On August 9, 1961, Walter Bedell Smith, US general and WW II Chief of Staff, died at the age of 75. From the article:
"General Walter Bedell "Beetle" Smith (5 October 1895 – 9 August 1961) was a senior officer of the United States Army who served as General Dwight D. Eisenhower's chief of staff at Allied Forces Headquarters (AFHQ) during the Tunisia Campaign and the Allied invasion of Italy in 1943 during World War II. He was Eisenhower's chief of staff at the Supreme Headquarters Allied Expeditionary Force (SHAEF) in the campaign in Western Europe from 1944 through 1945.
Smith became chief of staff to Eisenhower at AFHQ in September 1942. He acquired a reputation as Eisenhower's "hatchet man" for his brusque and demanding manner. However, he was also capable of representing Eisenhower in sensitive missions requiring diplomatic skill. Smith was involved in negotiating the armistice between Italy and the Allies, which he signed on behalf of Eisenhower. In 1944, he became the Chief of Staff of SHAEF, again under Eisenhower. In this position, Smith also negotiated successfully for food and fuel aid to be sent through German lines for the cold and starving Dutch civilian population, and opened discussions for the peaceful and complete German capitulation to the First Canadian Army in the Netherlands. In May 1945, Smith met representatives of the German High Command in Reims, France, to conduct the surrender of the German Armed Forces, and he signed the German Instrument of Surrender on behalf of General Eisenhower.

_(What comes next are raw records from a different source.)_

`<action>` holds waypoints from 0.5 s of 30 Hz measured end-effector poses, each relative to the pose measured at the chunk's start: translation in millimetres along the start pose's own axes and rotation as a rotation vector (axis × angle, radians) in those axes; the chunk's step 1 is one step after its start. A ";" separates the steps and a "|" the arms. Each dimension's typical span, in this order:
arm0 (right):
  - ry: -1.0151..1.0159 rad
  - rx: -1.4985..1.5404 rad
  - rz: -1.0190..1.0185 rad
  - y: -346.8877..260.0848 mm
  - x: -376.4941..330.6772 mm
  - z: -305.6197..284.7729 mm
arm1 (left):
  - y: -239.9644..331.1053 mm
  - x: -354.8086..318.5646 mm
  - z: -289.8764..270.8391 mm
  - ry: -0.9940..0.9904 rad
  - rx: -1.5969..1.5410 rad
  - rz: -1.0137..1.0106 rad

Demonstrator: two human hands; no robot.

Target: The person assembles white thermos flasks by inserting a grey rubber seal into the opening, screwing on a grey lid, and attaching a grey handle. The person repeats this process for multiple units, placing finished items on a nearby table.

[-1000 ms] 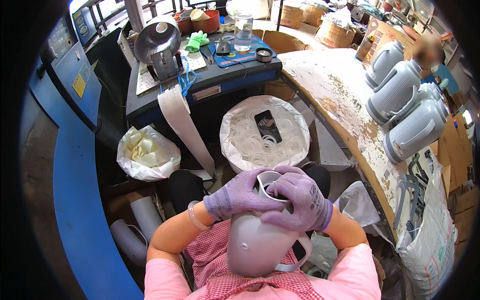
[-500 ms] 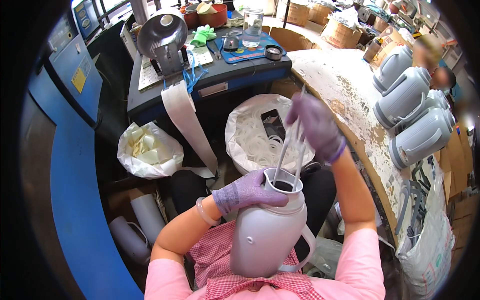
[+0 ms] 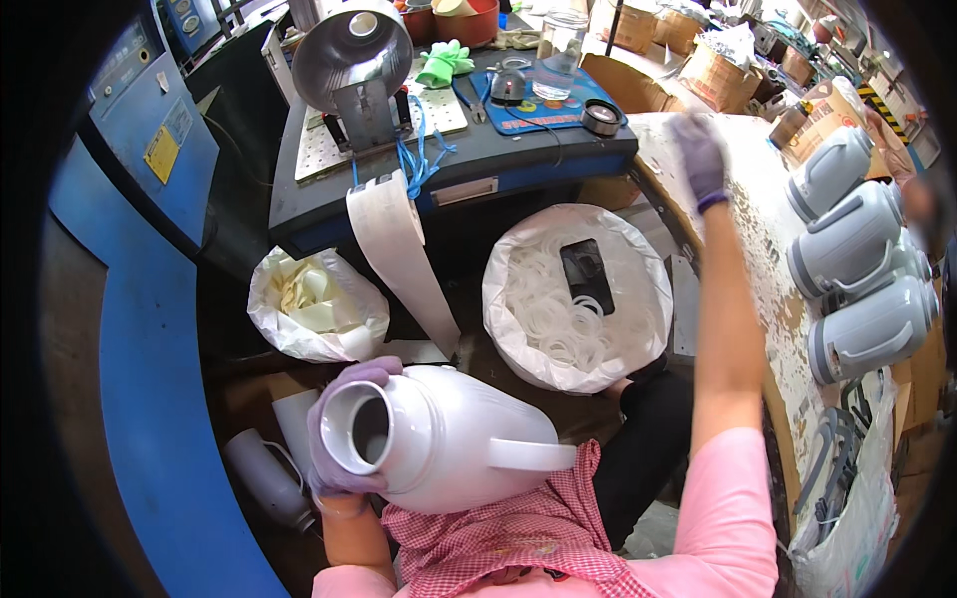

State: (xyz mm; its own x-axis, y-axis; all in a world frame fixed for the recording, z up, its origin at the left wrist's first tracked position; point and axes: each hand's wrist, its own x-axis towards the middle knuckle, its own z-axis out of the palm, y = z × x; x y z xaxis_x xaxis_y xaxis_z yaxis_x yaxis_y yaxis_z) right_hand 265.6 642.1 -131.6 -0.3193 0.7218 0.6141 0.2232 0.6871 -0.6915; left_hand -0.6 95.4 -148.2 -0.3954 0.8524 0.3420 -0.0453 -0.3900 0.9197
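A light grey jug [image 3: 478, 434] lies tilted across my lap, its round open mouth turned to the left. My left hand [image 3: 320, 458], in a purple glove, is wrapped round the jug's neck from the left side. The handle points right, over the red checked apron [image 3: 478, 533]. My right hand [image 3: 700, 159], also gloved, is stretched far out over the worn white table [image 3: 753, 214]. Motion smears its fingers, and no held thing can be made out there.
A white bag of clear rings [image 3: 558, 334] with a black phone [image 3: 586, 274] on top stands ahead. Left of it are a bag of scraps [image 3: 319, 304] and a hanging label strip [image 3: 399, 249]. Several grey jugs [image 3: 847, 244] line the right side. A dark bench [image 3: 469, 149] carries a metal fixture [image 3: 354, 60].
My right hand has drawn the long thin rods out of the jug and moved away, up and right. The jug has tipped leftward, with my left hand still gripping its neck.
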 end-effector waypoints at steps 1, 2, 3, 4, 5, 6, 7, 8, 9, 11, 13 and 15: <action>-0.093 -0.079 0.251 -10.2 -43.4 61.8 | -3.3 -2.0 -4.9 0.003 0.090 -0.003; -0.443 -0.152 -0.065 -13.5 -68.4 91.3 | -4.6 -4.1 -5.6 -0.006 0.178 0.006; -0.547 -0.201 -0.045 -16.9 -115.8 138.9 | -7.4 -6.0 -2.7 -0.012 0.248 -0.016; -0.842 -0.377 0.042 -19.2 -149.3 165.4 | -16.3 -6.8 3.4 0.007 0.317 -0.016; -0.839 -0.453 -0.064 -9.7 -184.7 187.4 | -21.8 -3.8 10.3 -0.014 0.348 -0.018; -0.855 -0.595 -0.117 11.5 -205.3 204.0 | -22.1 -0.7 19.2 -0.039 0.385 -0.017; -0.715 -0.551 -0.145 19.5 -216.5 210.8 | -17.7 1.6 28.5 -0.042 0.399 -0.024; -0.570 -0.510 -0.173 22.6 -221.4 210.6 | -22.3 1.9 30.0 -0.062 0.468 0.047; -0.559 -0.488 -0.169 7.8 -218.5 199.5 | -22.4 2.4 31.3 -0.069 0.539 0.074; -0.490 -0.316 -0.162 -35.1 -218.4 165.2 | -24.9 -3.0 30.0 -0.050 0.666 0.103; -0.659 -0.143 0.113 -91.7 -218.2 118.5 | -30.9 -3.2 33.1 -0.040 0.753 0.101; -0.698 -0.034 -0.111 -135.3 -219.7 79.9 | -37.4 -1.2 45.8 -0.049 0.821 0.143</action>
State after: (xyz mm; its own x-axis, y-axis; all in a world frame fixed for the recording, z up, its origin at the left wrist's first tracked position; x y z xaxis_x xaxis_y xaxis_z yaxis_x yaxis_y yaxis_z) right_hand 231.9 383.9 -203.4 -0.8550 0.4333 0.2851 0.1802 0.7636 -0.6201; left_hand 43.6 124.9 -174.2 -0.3050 0.8356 0.4569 0.6929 -0.1344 0.7084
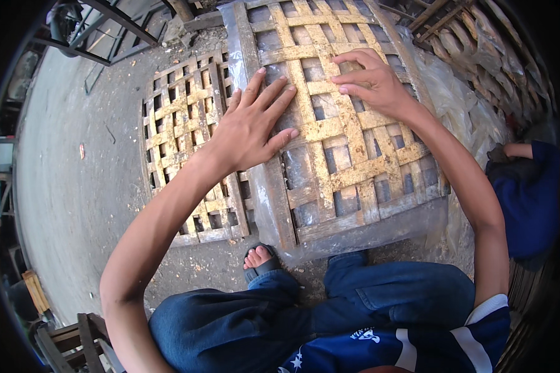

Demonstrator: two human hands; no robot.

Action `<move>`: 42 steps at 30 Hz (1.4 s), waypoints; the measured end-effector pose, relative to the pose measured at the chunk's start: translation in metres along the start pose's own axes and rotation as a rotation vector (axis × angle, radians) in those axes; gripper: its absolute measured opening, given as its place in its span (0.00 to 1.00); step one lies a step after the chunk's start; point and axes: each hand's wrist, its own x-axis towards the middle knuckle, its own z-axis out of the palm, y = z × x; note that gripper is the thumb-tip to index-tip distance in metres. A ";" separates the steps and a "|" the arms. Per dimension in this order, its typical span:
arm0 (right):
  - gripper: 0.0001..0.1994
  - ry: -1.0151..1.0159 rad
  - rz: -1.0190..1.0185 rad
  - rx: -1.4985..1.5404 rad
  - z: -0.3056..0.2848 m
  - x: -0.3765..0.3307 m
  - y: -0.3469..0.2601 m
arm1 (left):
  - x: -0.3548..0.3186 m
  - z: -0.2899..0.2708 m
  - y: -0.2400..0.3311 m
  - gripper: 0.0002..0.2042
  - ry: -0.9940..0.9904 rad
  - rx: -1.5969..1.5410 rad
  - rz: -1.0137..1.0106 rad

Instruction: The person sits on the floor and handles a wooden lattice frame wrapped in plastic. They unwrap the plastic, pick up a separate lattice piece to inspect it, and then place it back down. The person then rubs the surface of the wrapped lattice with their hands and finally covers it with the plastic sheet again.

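Observation:
A wooden lattice frame (354, 140), its woven slats crusted with yellowish flecks, lies in front of my knees. Clear plastic sheeting (379, 229) shows beneath it and past its near and left edges. Spread across the frame's left side is my left hand (253, 127), fingers apart, with nothing in it. My right hand (376, 84) is over the upper right part of the lattice, its fingers bent and separated, pointing left. I see nothing held there; whether the fingertips touch the slats, I cannot tell.
A second lattice frame (186, 149) lies lower, on the ground at the left. Crumpled plastic (463, 112) and stacked yellowish pieces (491, 53) lie at the far right. Another person in blue (529, 199) is at the right edge. Metal bars (124, 25) stand at the far left.

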 end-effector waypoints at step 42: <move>0.14 0.201 0.037 -0.202 -0.011 0.019 0.024 | 0.000 -0.003 0.001 0.39 -0.065 -0.038 -0.024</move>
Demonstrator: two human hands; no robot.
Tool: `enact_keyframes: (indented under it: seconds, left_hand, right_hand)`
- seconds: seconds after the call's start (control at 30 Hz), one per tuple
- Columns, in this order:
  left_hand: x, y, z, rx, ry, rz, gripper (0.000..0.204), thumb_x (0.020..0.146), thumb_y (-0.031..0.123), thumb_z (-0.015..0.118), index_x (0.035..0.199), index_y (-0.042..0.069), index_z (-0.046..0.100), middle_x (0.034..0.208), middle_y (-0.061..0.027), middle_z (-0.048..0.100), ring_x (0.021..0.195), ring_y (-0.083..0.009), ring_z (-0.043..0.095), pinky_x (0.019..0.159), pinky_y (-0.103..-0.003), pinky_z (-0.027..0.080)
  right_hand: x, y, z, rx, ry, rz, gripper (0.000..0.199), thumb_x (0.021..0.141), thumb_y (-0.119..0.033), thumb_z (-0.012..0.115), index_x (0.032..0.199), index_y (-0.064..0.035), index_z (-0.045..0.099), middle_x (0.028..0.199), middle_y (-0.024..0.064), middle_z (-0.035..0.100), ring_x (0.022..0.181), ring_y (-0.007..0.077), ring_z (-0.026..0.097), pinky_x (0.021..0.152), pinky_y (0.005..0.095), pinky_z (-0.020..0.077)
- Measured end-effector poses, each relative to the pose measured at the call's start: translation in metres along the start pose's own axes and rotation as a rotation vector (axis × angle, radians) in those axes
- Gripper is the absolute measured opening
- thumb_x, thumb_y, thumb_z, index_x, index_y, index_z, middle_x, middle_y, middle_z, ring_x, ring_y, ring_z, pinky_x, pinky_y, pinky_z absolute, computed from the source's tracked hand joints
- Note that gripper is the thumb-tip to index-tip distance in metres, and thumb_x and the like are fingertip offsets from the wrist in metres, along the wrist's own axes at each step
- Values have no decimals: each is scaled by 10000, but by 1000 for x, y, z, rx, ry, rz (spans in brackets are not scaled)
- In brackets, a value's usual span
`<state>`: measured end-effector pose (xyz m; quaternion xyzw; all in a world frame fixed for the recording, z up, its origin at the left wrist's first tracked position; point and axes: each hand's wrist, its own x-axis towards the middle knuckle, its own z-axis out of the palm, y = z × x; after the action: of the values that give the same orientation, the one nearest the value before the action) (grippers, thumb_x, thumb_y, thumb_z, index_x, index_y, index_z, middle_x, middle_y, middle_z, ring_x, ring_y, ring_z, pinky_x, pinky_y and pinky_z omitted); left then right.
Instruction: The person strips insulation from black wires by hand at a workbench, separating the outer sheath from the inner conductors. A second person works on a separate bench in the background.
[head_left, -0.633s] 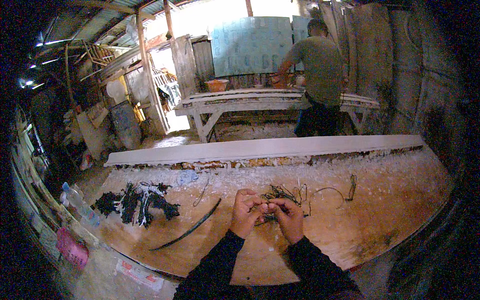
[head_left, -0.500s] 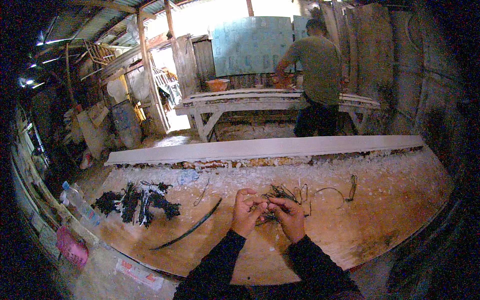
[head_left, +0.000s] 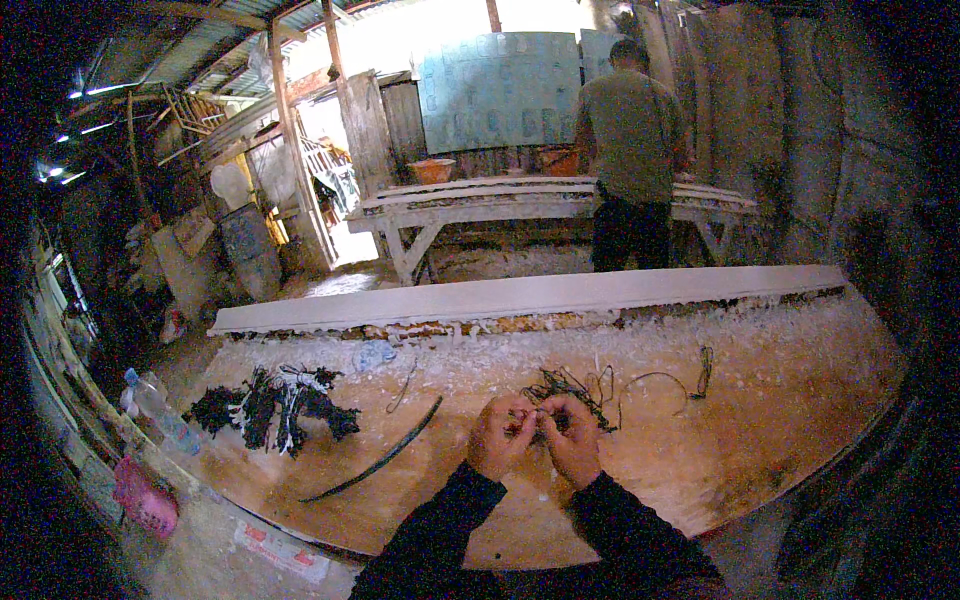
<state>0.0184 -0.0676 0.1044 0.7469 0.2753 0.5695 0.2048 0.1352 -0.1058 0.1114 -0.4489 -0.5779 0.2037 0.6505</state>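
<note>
My left hand and my right hand meet over the wooden tabletop, fingertips pinched close together. Whatever sits between them is too small to make out. Just beyond my fingers lies a loose tangle of thin dark cords, partly hidden by my hands. Left of my left hand rests a curved dark strip. Farther left are bundles of black strands with some white ones. A thin looped cord lies to the right of the tangle.
A long white plaster-like strip runs along the table's far edge, with white crumbs before it. At the left edge stand a clear plastic bottle and a pink bag. Beyond, a person stands at a white bench holding orange basins.
My hands have drawn slightly closer together, and my left fingers have curled in. The person at the far bench has shifted and stands more upright.
</note>
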Motion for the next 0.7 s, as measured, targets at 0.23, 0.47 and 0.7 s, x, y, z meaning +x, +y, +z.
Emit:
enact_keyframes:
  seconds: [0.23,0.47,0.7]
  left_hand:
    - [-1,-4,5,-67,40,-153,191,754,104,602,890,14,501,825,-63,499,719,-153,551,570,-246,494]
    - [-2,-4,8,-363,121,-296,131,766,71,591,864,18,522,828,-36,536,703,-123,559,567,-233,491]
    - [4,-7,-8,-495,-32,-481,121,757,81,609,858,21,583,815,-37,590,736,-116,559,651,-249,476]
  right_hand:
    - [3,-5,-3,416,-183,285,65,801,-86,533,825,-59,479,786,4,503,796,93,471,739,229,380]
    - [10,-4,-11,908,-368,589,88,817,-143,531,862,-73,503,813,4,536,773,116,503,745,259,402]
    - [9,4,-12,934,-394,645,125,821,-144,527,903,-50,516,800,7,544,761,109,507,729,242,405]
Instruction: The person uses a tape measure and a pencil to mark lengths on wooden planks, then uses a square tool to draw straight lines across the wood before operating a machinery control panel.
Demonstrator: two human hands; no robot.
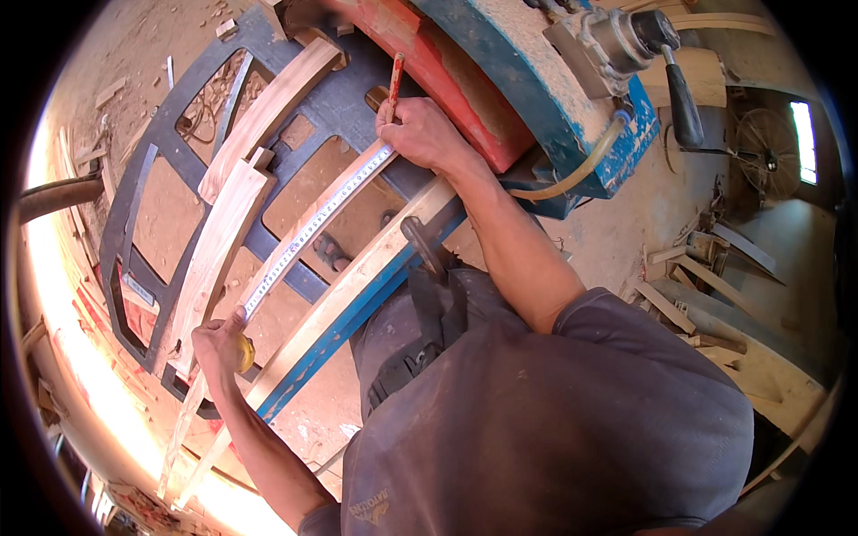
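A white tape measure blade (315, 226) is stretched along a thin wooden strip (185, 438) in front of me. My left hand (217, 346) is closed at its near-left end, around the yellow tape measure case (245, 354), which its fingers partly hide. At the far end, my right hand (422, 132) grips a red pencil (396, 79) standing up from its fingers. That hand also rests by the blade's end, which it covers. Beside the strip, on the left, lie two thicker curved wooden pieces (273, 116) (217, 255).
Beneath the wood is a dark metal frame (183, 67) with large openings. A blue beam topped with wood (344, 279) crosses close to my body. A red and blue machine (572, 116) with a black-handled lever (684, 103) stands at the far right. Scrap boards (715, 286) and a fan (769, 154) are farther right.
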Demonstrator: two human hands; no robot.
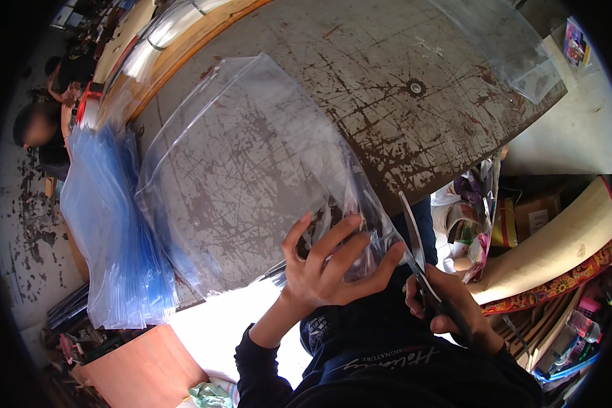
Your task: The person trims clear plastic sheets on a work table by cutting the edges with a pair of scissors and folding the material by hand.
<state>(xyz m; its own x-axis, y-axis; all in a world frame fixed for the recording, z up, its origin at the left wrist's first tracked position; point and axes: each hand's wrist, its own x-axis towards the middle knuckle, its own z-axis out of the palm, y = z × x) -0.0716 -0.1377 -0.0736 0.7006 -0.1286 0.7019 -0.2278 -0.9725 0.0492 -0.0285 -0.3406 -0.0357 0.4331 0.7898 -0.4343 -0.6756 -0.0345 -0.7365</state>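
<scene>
A large clear plastic bag lies over the near part of the scratched metal tabletop, its near corner bunched at the table's edge. My left hand grips that corner, fingers spread on top and the thumb hidden beneath. Just to the right, my right hand holds a pair of scissors with dark handles. The blades point away from me, parted, close beside the bag's edge and my left fingertips. On the left, a thick stack of bluish clear plastic sheets hangs over the table's side.
Another clear plastic sheet lies at the table's far right corner. A rolled cream sheet and cluttered shelves stand to the right. At lower left is an orange-brown board. Another person is at the far left.
</scene>
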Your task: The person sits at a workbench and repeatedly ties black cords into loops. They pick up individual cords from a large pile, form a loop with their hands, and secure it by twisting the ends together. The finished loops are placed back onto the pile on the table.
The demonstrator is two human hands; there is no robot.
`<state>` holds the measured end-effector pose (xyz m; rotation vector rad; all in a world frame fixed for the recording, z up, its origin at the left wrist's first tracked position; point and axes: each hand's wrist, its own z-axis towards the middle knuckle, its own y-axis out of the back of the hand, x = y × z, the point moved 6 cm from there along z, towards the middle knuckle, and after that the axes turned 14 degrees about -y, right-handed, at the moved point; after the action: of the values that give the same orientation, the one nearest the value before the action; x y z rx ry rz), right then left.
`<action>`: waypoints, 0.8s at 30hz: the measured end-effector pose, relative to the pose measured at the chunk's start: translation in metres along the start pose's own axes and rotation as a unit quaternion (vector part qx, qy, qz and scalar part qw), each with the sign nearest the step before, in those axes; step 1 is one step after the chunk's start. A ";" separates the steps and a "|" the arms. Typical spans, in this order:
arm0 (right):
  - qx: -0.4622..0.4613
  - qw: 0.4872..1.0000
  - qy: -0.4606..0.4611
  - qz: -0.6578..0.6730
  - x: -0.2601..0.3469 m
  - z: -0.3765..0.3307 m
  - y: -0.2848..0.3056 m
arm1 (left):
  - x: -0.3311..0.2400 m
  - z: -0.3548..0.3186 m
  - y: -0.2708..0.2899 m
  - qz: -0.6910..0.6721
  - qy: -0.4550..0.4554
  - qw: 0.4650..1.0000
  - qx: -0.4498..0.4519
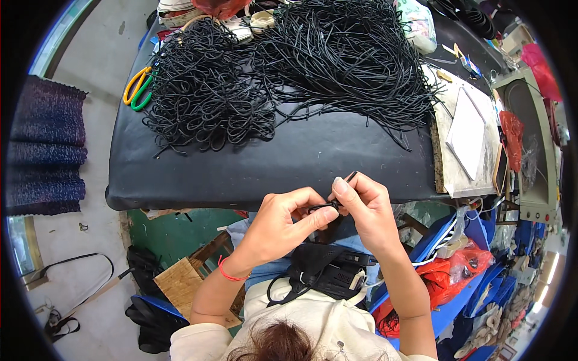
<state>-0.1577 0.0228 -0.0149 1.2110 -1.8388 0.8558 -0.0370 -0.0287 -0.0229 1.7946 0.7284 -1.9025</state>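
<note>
Cord point(335, 204), black, between both hands point(274, 225) point(369, 215), each pinching it, one end jutting up

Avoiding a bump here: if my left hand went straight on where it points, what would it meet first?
Probably your bare right hand, just past the thin black cord your left hand holds; depth is hard to judge.

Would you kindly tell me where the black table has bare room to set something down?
A strip of the table is bare between its near edge and the left cord pile and right cord pile, ending at the pale board. Farther back, the piles crowd it.
</note>
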 end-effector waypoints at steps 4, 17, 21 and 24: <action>-0.007 1.000 0.015 -0.009 -0.003 -0.003 -0.001 | 0.009 -0.004 -0.009 -0.134 0.065 0.989 0.001; -0.092 0.985 0.115 -0.086 0.005 -0.011 0.006 | 0.001 -0.016 -0.010 -0.225 0.095 0.968 -0.060; -0.090 0.995 0.050 -0.004 0.001 -0.007 0.005 | -0.002 -0.020 -0.007 -0.134 0.050 0.989 -0.028; -0.101 0.994 0.026 0.025 -0.005 -0.001 0.008 | 0.004 -0.017 -0.004 -0.126 0.013 0.992 -0.007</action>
<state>-0.1634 0.0278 -0.0198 1.0120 -1.8711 0.7021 -0.0266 -0.0141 -0.0273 1.7921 1.0165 -2.0279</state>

After World War II, he served as the U.S. Ambassador to the Soviet Union from 1946 to 1948. Then in 1950, Smith became the Director of Central Intelligence, the head of the Central Intelligence Agency (CIA) and other intelligence agencies in the United States. Smith reorganized the CIA, redefined its structure and its mission, and he gave it a new sense of purpose. He made the CIA the arm of government primarily responsible for covert operations. He left the CIA in 1953 to become an Under Secretary of State. After retiring from the State Department in 1954, Smith continued to serve the Eisenhower Administration in various posts for several years, until his retirement and his death in 1961."